Surge claimed that nine Indian companies from Surge 01 and Surge 02 had raised capital before joining the programme.
“Startups who have raised seed money are still welcome to Surge — something we had stated when we had launched the program. In November 2018, we had run a series of polls to assess the problems that startups faced during early-stage fundraising and there were several,” said Anandan.
He added that Sequoia’s belief is that seed-stage startups were undercapitalised and had to dilute too early and spend an inordinate amount of time on the fundraising process. “The message was clear: early-stage founders are still underserved in India and SEA. Surge was set up not only to help companies raise a substantial seed — but also for startups who may have raised some seed money but not enough to get to a solid Series A.”
A look into the businesses of the startups in the Surge portfolio showed that Sequoia’s favourite sector is consumer services, followed by edtech, enterprise tech, and media and entertainment.
The Sequoia Tag: Is It The Real Reason Why Surge Matters?
There’s no denying the fact that Sequoia is one of the top VCs in the world, and perhaps the most valuable VC in India in terms of the network it offers startups. Its backing for early-stage startups in Surge is seen as a stamp of approval across the ecosystem. As per DataLabs, Sequoia Capital India participated in 219 deals across 105 startups between 2014-2019.
Surge claims to have invested approximately $100 Mn in all the startups across its three cohorts till date. This includes both the Surge round as well as the follow-on rounds. Anandan also revealed that Surge 01 and Surge 02 companies have already raised an additional $250 Mn in subsequent financing rounds post Surge.
In its website, the early-stage accelerator and VC claims the programme is even for founders with just an idea and a pitch deck. It says that early-stage companies that already have a product-market fit and some seed funding can also apply. But when we glance through the companies that have made it to the programme, very few are actually in the initial stages of their startup journey, with no details available on the stealth mode startups to say much about them. Other investors we spoke to emphasised that since Surge gets a huge amount of applications, its selection criteria has to be very clear-cut, which might explain why it seemingly goes after the tried-and-tested formula.
But Sequoia claims that it looks for several things while evaluating companies for Surge and this selection criteria hasn’t changed since launch.

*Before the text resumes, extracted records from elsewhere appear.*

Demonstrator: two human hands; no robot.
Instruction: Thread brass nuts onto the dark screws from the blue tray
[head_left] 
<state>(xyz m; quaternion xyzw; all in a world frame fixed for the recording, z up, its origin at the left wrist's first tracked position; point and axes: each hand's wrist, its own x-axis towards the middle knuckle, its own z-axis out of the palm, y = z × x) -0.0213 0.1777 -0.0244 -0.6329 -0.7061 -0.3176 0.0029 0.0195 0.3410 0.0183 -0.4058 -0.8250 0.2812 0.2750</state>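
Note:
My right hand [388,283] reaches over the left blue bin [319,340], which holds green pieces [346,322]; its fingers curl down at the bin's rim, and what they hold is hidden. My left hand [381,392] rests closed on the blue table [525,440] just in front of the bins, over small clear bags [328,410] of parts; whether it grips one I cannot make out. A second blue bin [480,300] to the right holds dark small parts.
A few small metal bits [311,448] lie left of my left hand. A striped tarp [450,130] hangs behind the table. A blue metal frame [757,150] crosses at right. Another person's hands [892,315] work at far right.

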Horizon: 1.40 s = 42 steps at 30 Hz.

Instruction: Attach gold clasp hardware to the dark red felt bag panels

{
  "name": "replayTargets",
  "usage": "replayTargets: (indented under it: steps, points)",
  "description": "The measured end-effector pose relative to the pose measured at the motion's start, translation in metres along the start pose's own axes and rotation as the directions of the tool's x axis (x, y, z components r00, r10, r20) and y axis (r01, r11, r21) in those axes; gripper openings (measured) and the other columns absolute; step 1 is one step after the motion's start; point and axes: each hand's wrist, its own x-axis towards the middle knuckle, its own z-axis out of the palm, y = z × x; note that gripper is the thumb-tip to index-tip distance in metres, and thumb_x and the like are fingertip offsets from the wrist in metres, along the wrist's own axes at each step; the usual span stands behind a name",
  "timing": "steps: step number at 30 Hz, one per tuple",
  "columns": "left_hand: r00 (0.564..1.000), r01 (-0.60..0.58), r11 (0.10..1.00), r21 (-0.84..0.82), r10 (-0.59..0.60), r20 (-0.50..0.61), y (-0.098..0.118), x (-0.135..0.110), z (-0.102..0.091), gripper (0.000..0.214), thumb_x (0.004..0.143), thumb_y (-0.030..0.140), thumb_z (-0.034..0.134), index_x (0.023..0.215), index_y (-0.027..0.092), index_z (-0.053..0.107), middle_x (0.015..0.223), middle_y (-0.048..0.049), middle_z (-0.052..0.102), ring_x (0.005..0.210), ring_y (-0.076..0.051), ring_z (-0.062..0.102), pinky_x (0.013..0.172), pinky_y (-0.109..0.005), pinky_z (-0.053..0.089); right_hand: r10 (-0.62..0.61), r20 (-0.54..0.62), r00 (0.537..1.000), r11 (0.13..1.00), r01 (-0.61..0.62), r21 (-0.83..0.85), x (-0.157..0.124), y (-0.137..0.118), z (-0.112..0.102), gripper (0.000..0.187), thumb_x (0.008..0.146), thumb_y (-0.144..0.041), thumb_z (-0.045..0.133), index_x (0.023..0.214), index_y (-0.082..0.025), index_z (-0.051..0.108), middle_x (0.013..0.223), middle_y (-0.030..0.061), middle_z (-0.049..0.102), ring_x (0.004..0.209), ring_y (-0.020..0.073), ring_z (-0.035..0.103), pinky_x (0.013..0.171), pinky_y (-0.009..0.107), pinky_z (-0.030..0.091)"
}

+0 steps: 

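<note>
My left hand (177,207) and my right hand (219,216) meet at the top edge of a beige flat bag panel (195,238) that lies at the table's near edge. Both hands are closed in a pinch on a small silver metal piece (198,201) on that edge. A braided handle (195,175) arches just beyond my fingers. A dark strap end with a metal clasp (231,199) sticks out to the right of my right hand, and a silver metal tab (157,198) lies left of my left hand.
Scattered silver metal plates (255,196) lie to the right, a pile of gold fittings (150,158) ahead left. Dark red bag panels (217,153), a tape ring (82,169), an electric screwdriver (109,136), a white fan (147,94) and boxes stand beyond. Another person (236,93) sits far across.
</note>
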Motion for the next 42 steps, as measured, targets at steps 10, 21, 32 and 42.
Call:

“For pre-launch or newly launched companies, we focus on the founder’s vision, whether they are addressing a deep pain point, their early product ideas and features. For companies that have already launched, we look for proof of product-market fit. This could be through early user feedback, product reviews, product usage metrics, engagement and customer retention,” Anandan added.
The overall sentiment is that Surge is for companies that have a good product-market fit and decent traction. So, while several startups and investors expected Surge to be a game-changer — and in terms of early-stage funding deals it is — is it creating real value in the early-stage ecosystem? Surge does help startups broaden their network and management skills through sessions with various business leaders, but given that many of the startups have repeat founders, they already have that network and experience, with some also having investors on board.
In fact, the question is whether Sequoia is creating upper strata in early-stage startups. It is clear that Surge startups get bigger seed funding cheques than the average seed round in India. As per DataLabs by Inc42 research, median seed funding amount in Surge startups is 20% higher than the third quartile of the amount raised at seed stage in India. This is based on investments between April 2019 and April 2020.